#### WHAT TO PRODUCE
Go through the following data and transcribe exactly the stretch of lines from the one holding "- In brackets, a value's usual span" to the one holding "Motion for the", both included.

#### THE DATA
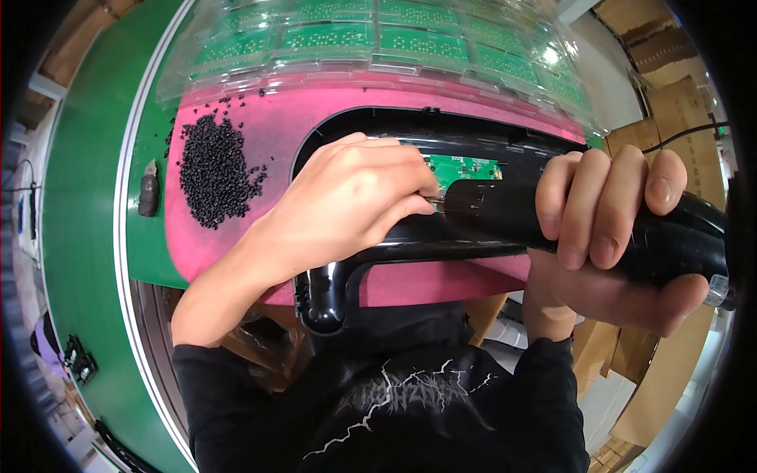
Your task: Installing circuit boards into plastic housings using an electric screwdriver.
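Observation:
A black electric screwdriver [490,208] lies nearly level in my right hand [603,217], whose fingers wrap round its body. Its nose and thin metal bit point left. The fingertips of my left hand [355,197] are pinched together at the bit's tip; whatever they hold there is hidden. Both hands are over a curved black plastic housing [322,292], open side up, whose near left end bends toward me. Inside it sits a green circuit board [465,168], partly covered by the screwdriver and my left hand.
The housing rests on a pink mat [276,118] on a green table [87,197]. Small black screws [217,169] are heaped on the mat's left, beside a dark stubby object [148,191]. Clear plastic trays [331,47] with green boards stand behind. Cardboard boxes [678,118] are at right.

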Available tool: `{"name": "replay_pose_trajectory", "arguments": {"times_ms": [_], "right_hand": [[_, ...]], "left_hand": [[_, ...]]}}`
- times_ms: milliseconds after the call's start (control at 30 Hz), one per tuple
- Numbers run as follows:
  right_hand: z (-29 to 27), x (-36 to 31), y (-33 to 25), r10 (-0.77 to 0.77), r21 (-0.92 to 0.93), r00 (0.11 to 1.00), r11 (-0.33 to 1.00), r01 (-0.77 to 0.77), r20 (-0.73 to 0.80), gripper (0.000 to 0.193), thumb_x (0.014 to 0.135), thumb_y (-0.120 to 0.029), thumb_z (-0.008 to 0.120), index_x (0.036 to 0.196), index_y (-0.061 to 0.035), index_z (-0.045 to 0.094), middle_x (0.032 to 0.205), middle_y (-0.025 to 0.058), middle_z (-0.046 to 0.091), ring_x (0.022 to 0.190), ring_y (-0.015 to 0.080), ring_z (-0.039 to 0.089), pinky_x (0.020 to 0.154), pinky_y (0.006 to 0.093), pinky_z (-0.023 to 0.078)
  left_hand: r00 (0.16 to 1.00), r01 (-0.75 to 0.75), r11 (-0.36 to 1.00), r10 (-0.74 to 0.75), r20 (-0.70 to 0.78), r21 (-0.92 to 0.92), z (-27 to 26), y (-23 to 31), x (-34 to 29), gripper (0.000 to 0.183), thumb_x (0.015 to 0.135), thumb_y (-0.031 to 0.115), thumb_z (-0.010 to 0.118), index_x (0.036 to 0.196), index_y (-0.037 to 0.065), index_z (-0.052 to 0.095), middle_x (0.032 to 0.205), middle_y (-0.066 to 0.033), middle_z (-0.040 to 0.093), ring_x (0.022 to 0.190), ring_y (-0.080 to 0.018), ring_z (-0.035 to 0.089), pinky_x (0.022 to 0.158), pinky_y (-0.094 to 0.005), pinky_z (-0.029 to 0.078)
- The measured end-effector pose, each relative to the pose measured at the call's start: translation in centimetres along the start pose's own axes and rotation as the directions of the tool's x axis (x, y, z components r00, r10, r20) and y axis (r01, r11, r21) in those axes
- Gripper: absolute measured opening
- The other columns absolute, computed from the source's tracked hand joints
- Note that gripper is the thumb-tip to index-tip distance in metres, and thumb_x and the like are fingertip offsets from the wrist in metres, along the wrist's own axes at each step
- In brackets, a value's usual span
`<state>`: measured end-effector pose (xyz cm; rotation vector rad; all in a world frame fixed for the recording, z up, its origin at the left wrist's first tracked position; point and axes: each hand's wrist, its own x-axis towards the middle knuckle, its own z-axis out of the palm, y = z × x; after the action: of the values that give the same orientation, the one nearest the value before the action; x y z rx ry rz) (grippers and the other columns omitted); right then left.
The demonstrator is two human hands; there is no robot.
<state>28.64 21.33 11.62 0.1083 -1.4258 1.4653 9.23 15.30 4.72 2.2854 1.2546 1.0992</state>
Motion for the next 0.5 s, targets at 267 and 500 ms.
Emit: {"name": "replay_pose_trajectory", "arguments": {"times_ms": [267,500], "right_hand": [[-1.7,-0.7,-1.6,0.003,-0.143,0.999,0.99,-0.008,-0.036,0.057,0.082,-0.057,0.065,0.106,-0.0076,0.052,0.065,-0.0028,0.051,0.05,0.0085,0.047,0.05,0.0244,0.039],[-5.4,-2.0,-1.9,0.076,-0.294,0.979,0.947,-0.131,-0.191,0.057,0.087,-0.056,0.056,0.106,-0.0027,0.051,0.066,0.0006,0.049,0.049,0.0114,0.044,0.051,0.0285,0.038]], "left_hand": [[0.999,0.009,0.999,-0.011,-0.047,-0.051,-0.4,0.9,0.6,0.049,0.061,0.025,0.086,0.095,0.001,0.06,0.097,-0.0113,0.064,0.093,-0.0311,0.061,0.085,-0.0392,0.049],[0.972,0.123,0.99,-0.106,-0.208,0.068,-1.5,-0.7,-0.3,0.035,0.077,0.023,0.062,0.096,0.004,0.04,0.106,-0.0147,0.05,0.087,-0.0269,0.039,0.082,-0.0391,0.036]]}}
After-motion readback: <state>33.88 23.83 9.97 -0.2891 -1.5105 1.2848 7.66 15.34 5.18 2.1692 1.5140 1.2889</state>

#### YOUR RESPONSE
- In brackets, a value's usual span
`<state>`: measured end-effector pose (xyz cm; rotation vector rad; all in a world frame fixed for the recording, z up, its origin at the left wrist's first tracked position; point and axes: each hand's wrist, its own x-axis towards the middle knuckle, its own z-axis out of the palm, y = z × x; after the action: of the values that give the same orientation, the one nearest the value before the action; x y z rx ry rz) (grippers and the other columns omitted); right then left.
The demonstrator is two human hands; there is no robot.
<state>28.64 21.33 11.62 0.1083 -1.4258 1.4653 9.23 15.30 4.72 2.2854 1.2546 1.0992</state>
Motion for the next 0.5 s, targets at 267 and 500 ms.

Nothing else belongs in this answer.